Article publicat al diari El País el 9 d’agost de 2021
La sentencia del Tribunal Constitucional (TC) de 14 de julio pasado sobre el primer estado de alarma esgrime que las restricciones a la movilidad impuestas durante la primera ola de la pandemia transgredieron la limitación de los derechos fundamentales y constituyeron una suspensión de los mismos, lo que hubiera tenido mejor encaje en el estado de excepción antes que en el estado de alarma.
El TC llega a este pronunciamiento sin excesivos razonamientos, sin embargo, lo que sin duda será una fuente de incertidumbre y de nuevos litigios. En efecto, una vez leída con detenimiento la sentencia, lo primero que llama la atención es que la teoría de la suspensión de derechos, por contraposición a la limitación o a la afectación de los mismos legitimada por el estado de alarma se aplica de forma un tanto discrecional. En mi opinión, no parece que la cuestión a debatir por la sentencia hubiera de ser el análisis de la idoneidad del estado de excepción versus el estado de alarma. Como bien han puesto de relieve algunos de los magistrados de la minoría discrepante en sus votos particulares, habría bastado con que el TC hubiera dado respuesta a la pregunta clave: si el decreto del estado de alarma afectó o no el contenido esencial de cada uno de los derechos fundamentales y de las libertades públicas sobre las que se formulaban reproches de inconstitucionalidad en el recurso de VOX, a partir de aplicar el clásico test de proporcionalidad de las medidas incluidas en el decreto-ley.
Por el contrario, el Tribunal acomete con la sentencia una supuesta tutela de los derechos y libertades de carácter abstracto, y por supuesto vacía de contenido, del derecho a la libre circulación (que enlaza con el mantra de la “libertad” exhibido por determinados sectores políticos), lo que contrasta, por cierto, con la aplicación de los controles clásicos en el caso de otros derechos supuestamente afectados como la paralización de actividades económicas, etc. Y difiere, de mucho, con la tibia determinación del mismo Tribunal en otros momentos a la hora de proteger el ejercicio de derechos y libertades desde el punto de visto sustantivo: caso Stern Taulats (STC 177/2015), caso Fragoso (STC 190/2020), ejecuciones hipotecarias, supuestos de violencia de género, etc.

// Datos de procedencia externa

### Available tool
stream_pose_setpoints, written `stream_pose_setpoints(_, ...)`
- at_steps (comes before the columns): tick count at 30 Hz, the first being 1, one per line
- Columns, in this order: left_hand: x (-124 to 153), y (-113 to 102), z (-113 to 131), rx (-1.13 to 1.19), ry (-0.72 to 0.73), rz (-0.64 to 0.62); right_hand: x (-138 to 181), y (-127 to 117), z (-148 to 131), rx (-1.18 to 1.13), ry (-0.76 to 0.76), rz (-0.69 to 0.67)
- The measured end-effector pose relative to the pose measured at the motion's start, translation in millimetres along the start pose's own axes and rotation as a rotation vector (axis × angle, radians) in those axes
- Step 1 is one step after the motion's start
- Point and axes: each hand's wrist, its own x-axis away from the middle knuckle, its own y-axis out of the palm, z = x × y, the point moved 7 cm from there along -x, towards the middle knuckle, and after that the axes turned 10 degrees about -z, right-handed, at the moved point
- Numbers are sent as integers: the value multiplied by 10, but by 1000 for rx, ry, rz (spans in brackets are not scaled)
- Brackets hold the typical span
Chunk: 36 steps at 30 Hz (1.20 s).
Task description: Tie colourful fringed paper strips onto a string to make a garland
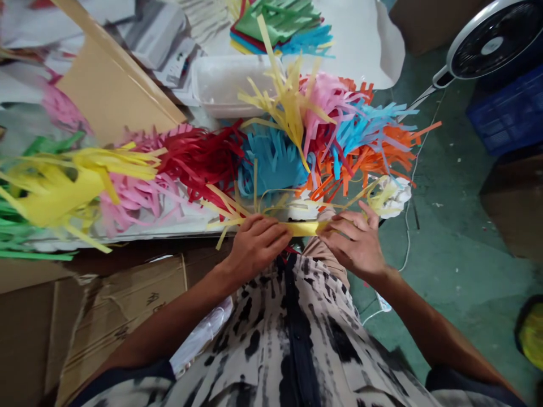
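Between my hands runs a rolled band of yellow fringed tissue paper [302,228], level and close to my body. My left hand [259,243] is closed over its left part, with loose yellow strips sticking out past the fingers. My right hand [354,240] grips the other end, its fingers bent and the index finger raised; thin yellow strips trail beyond it. Just past the band lie fringed tissue bunches: blue [271,161], dark red [201,158], pink [324,99], orange [377,152] and a pale yellow one [288,99].
A clear plastic tub [229,85] stands behind the bunches, near stacked fringed sheets [280,25]. More yellow fringe [72,181] lies at left. A fan [492,45] and a blue crate [509,113] stand at right. Cardboard [123,316] is below the table edge.
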Motion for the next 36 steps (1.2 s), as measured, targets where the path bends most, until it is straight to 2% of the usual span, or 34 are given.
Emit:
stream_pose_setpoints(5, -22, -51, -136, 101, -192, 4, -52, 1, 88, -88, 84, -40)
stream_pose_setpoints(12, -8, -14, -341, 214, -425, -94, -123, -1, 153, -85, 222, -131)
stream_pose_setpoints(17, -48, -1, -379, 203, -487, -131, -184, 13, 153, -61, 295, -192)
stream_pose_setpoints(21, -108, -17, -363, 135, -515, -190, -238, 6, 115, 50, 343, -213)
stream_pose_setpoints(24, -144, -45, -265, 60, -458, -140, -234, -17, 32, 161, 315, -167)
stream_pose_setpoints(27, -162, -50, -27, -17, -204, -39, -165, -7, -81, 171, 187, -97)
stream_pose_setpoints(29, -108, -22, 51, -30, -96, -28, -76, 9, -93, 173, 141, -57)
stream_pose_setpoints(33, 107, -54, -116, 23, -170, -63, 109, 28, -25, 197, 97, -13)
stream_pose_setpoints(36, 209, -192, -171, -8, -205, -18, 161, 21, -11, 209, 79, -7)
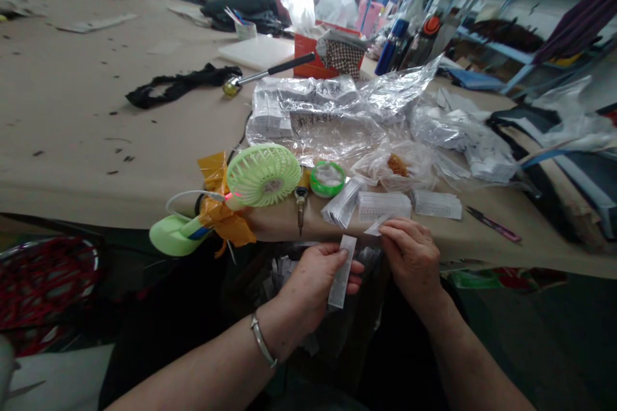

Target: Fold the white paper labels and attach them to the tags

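Note:
My left hand [313, 279] pinches a narrow white label strip [342, 271] between thumb and fingers, just off the table's front edge. To its right, my right hand [412, 250] closes its fingertips on a small white label [376, 227] at the edge. Beyond it lies a stack of printed labels [384, 205], with a fanned stack [343, 201] to the left and another stack [438, 204] to the right. A green round tub [327, 179] with whitish content stands behind the fanned stack. A soldering iron [301, 205] points over the edge.
A green fan [263, 175] is fixed with orange tape [226, 221] at the edge. Thread snips [492, 224] lie at right. Clear plastic bags [328, 131] with label bundles cover the middle. Behind are a black cloth strip [180, 85], a rotary-headed tool [267, 74] and bottles [393, 45].

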Demonstrator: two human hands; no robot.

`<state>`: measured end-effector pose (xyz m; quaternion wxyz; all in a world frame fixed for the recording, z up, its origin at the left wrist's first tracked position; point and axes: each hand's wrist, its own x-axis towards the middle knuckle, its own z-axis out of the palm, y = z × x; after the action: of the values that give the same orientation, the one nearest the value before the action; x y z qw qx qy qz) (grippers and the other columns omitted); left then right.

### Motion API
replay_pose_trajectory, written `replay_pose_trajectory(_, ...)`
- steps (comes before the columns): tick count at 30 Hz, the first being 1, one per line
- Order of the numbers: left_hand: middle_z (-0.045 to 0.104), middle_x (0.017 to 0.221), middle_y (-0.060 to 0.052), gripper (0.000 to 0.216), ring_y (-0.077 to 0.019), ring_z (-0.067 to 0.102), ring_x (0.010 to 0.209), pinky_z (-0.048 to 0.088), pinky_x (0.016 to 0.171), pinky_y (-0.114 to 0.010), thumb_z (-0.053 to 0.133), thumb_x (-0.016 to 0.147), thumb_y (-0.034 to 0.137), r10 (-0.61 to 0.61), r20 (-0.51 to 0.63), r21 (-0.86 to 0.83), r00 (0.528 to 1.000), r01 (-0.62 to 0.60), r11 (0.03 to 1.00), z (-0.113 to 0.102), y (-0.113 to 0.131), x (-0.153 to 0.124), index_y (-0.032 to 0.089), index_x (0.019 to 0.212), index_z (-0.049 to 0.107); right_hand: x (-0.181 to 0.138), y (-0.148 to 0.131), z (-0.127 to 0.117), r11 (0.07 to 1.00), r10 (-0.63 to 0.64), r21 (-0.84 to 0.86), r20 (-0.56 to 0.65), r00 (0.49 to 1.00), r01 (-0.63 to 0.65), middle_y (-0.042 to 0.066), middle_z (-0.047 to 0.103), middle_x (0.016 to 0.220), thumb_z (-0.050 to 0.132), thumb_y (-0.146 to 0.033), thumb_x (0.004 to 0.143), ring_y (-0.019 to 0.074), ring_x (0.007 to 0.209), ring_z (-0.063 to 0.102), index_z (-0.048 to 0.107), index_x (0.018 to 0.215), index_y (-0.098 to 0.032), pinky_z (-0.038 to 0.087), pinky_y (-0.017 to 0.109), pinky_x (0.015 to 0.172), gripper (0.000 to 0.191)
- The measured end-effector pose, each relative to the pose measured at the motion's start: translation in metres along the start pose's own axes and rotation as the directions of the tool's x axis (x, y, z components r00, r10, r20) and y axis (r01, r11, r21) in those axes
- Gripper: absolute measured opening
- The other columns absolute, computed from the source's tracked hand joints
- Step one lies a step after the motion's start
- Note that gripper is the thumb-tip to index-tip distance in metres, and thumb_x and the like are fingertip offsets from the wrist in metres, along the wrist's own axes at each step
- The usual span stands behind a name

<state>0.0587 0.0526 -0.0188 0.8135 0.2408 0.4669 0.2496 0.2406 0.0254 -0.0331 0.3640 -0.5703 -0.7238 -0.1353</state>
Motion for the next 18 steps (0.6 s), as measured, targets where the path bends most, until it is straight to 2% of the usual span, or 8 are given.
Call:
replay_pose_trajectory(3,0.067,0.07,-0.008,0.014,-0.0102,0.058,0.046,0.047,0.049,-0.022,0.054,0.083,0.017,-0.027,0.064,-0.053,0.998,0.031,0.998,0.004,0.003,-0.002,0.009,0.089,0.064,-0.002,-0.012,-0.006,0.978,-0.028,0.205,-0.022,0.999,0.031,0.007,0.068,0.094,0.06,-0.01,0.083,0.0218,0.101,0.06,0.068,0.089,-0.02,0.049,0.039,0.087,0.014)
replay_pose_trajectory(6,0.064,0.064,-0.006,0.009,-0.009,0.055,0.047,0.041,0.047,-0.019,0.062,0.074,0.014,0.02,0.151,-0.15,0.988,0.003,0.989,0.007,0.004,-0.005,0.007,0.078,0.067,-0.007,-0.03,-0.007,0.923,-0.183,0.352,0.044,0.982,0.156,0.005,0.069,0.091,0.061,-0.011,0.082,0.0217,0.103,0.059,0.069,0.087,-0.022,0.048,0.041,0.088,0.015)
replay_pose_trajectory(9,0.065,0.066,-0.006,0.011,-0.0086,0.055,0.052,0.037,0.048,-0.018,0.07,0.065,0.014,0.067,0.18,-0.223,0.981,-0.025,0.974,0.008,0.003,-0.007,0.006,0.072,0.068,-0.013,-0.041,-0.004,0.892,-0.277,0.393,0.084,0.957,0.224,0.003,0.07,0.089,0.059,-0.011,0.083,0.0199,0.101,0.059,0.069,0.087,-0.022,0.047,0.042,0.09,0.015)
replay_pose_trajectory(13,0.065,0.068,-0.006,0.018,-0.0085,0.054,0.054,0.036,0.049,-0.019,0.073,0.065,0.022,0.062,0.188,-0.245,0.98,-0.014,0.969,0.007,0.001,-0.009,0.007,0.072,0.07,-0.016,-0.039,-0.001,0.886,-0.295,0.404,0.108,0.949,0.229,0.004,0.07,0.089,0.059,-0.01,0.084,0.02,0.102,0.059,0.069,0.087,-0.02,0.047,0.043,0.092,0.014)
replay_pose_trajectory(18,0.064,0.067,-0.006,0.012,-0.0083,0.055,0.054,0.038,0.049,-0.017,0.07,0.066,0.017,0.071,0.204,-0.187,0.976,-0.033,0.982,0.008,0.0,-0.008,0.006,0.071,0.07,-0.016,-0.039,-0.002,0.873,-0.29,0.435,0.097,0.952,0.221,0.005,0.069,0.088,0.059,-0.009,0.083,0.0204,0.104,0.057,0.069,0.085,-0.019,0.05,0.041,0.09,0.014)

Sin duda, ello no hará más que aportar inseguridad jurídica a las autoridades sanitarias y a los tribunales cuando deban acordar o examinar, según el caso, las autorizaciones de medidas sanitarias adoptadas al amparo de la legislación sanitaria. Y si, como se ha especulado en estas mismas páginas, la próxima sentencia del Tribunal sobre el segundo estado de alarma, en lugar de un deseable y saludable autoenmienda (overruling) de la sentencia del primer estado de alarma, declara la inconstitucionalidad del «toque de queda» y de la cogobernanza con las comunidades autónomas, aduciendo que en el estado de alarma no es posible descentralizar el proceso de toma de decisiones, porque el alcance de la pandemia es supracomunitario, el caos estará servido.
Por otra parte, la invocación del estado de excepción no deja de constituir un elemento un tanto extravagante. Pasamos de un enfoque sanitario a otro securitario en relación con las crisis sanitarias graves. Como sabemos, el estado de excepción constituye el grado de excepcionalidad más severo al que puede acudir el poder civil (si excluimos el estado de sitio, que también puede gestionar la autoridad militar), previsto para circunstancias en que las que el Ejecutivo no es capaz de asegurar y mantener el orden y los servicios públicos, así como el correcto funcionamiento de las instituciones democráticas. Además, como también han puesto de manifiesto algunos de los votos particulares, a diferencia del estado de alarma, esta modalidad de estado excepcional no puede aplicarse durante más de 30 días, pues de lo contrario se vulnerarían los derechos fundamentales, razón por la que, a diferencia del estado de alarma, esta limitación debe tener la autorización previa de Congreso según la Constitución.
Quizá consciente de ello, el propio TC advierte en la sentencia de la necesidad de operar una reforma normativa “de alcance”. Ante tamaño desaguisado, no es de extrañar que la mayoría se vea obligada a justificar su arriesgada interpretación como de «integradora» y «evolutiva», admitiendo sin pudor incluso sus dudas sobre el verdadero alcance de los diferentes estados excepcionales.
En suma, el resultado de la operación es una exégesis entre inquietante y extravagante del estado de excepción, y una aplicación discrecional de los clásicos controles de proporcionalidad de los derechos que no hará más que provocar incertidumbre en los decisores públicos y los jueces. Y todo ello, en un contexto en que la precaria legitimidad institucional del Tribunal hubiera aconsejado una resolución más deferente para con el Ejecutivo y el legislador, atendiendo a la gravedad y complejidad de la crisis.